Permeability is a property of foundry sand with respect to how well the sand can vent, i.e. how well gases pass through the sand. And in other words, permeability is the property by which we can know the ability of material to transmit fluid/gases. The permeability is commonly tested to see if it is correct for the casting conditions.

==Affecting factors==
The grain size, shape and distribution of the foundry sand, the type and quantity of bonding materials, the density to which the sand is rammed, and the percentage of moisture used for tempering the sand are important factors in regulating the degree of permeability.

==Significance==
An increase in permeability usually indicates a more open structure in the rammed sand, and if the increase continues, it will lead to penetration-type defects and rough castings.
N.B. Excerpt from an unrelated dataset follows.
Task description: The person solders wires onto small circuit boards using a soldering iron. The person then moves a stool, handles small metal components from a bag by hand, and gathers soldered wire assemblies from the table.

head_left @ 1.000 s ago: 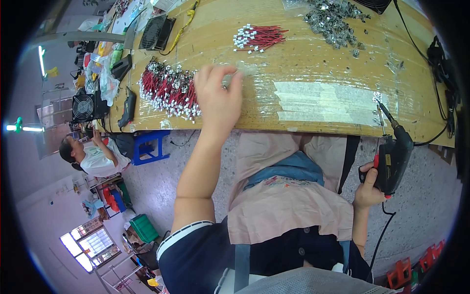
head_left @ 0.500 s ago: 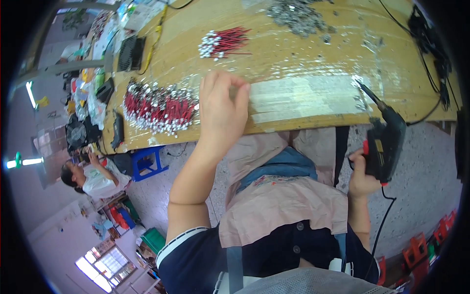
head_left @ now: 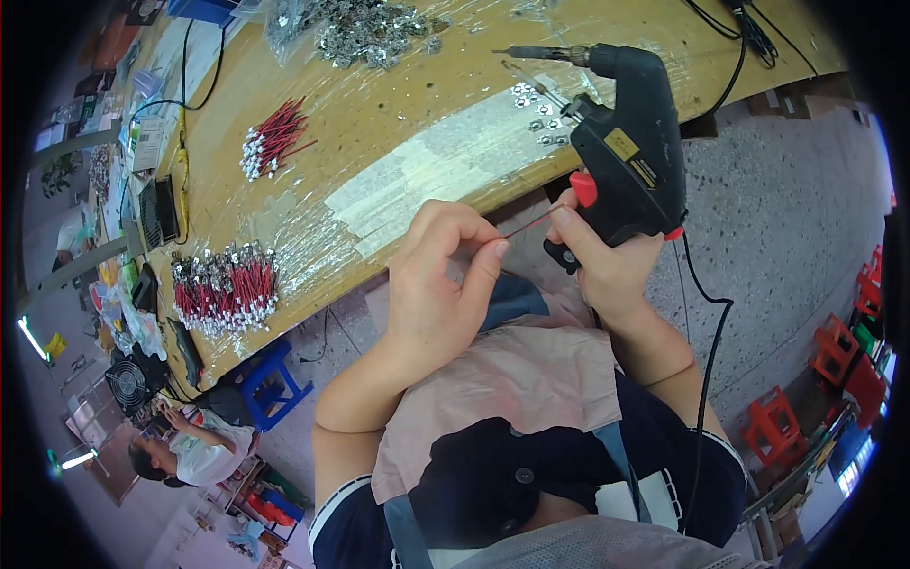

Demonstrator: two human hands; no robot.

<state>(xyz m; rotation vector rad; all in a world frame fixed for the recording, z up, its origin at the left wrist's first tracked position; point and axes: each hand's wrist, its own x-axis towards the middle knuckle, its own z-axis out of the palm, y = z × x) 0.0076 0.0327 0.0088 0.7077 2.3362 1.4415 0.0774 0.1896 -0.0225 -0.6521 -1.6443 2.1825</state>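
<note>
Running nearly straight between the two hands in the head view, a thin red wire (head_left: 537, 222) is lying just off centre toward 2 o'clock. The left hand (head_left: 438, 289), at the centre, is pinching one end between thumb and forefinger, and its fingers are hiding that end. The right hand (head_left: 614, 270), at 3 o'clock, is gripping a black soldering gun (head_left: 630, 142) and also appears to be holding the other end at the thumb. The gun is standing toward 2 o'clock, its slim tip pointing toward 9 o'clock; whether the tip is touching anything is hard to tell. Small silver metal pieces (head_left: 542, 125) are sitting below it at 1 o'clock, beside pale tape strips (head_left: 417, 180) that are covering part of the table (head_left: 351, 114). A heap of similar pieces (head_left: 370, 36) is lying between 11 and 12 o'clock, loose red wires with white connectors (head_left: 277, 137) are resting at 10, and a thick bunch of wires with silver ends (head_left: 226, 289) is spreading at 9. Toward 8 o'clock, a blue stool (head_left: 270, 384) is standing near a seated co-worker (head_left: 201, 460).
</note>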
A decrease in permeability indicates tighter packing and could lead to blows and pinholes.

==Testing procedure==

- On a prepared mould surface as a sample, permeability can be checked with use of a mould permeability attachment to permeability meter, readings such obtained are of relative permeability, and not absolute permeability. The relative permeability reading on a mould surface is only used to gauge sample-to-sample variation.
- On standard specimen as a sample
  - For sands that can be compressed, e.g.: bentonite-bonded sand, also known as green sand, a compressed or rammed sample is used to check permeability.
  - For sand that cannot be compressed, e.g.: Resin-coated sands, a freely filled sample is used. To check such a sample, user may have to use an attachment to the permeability meter called a core permeability tube.

The absolute permeability number, which has no units, is determined by the rate of flow of air, under standard pressure, through a rammed cylindrical specimen. DIN standards define the specimen dimensions to be 50 mm in diameter and 50 mm tall, while the American Foundry Society defines it to be two inches in diameter and two inches tall. rammed cylindrical specimen.

formula is

PN = (VxH)/PxAxT

where

- V = volume of air in ml passing through the specimen
- H = Height of the specimen in cm
- A = Cross sectional area of specimen in cm2
- P = Pressure of air in cm of water
- T = Time in minutes

American Foundry Society has also released a chart where back pressure (P) from a rammed specimen placed on a permeability meter is correlated with a Permeability number. The Permeability number so measured is used in foundries for recording permeability value.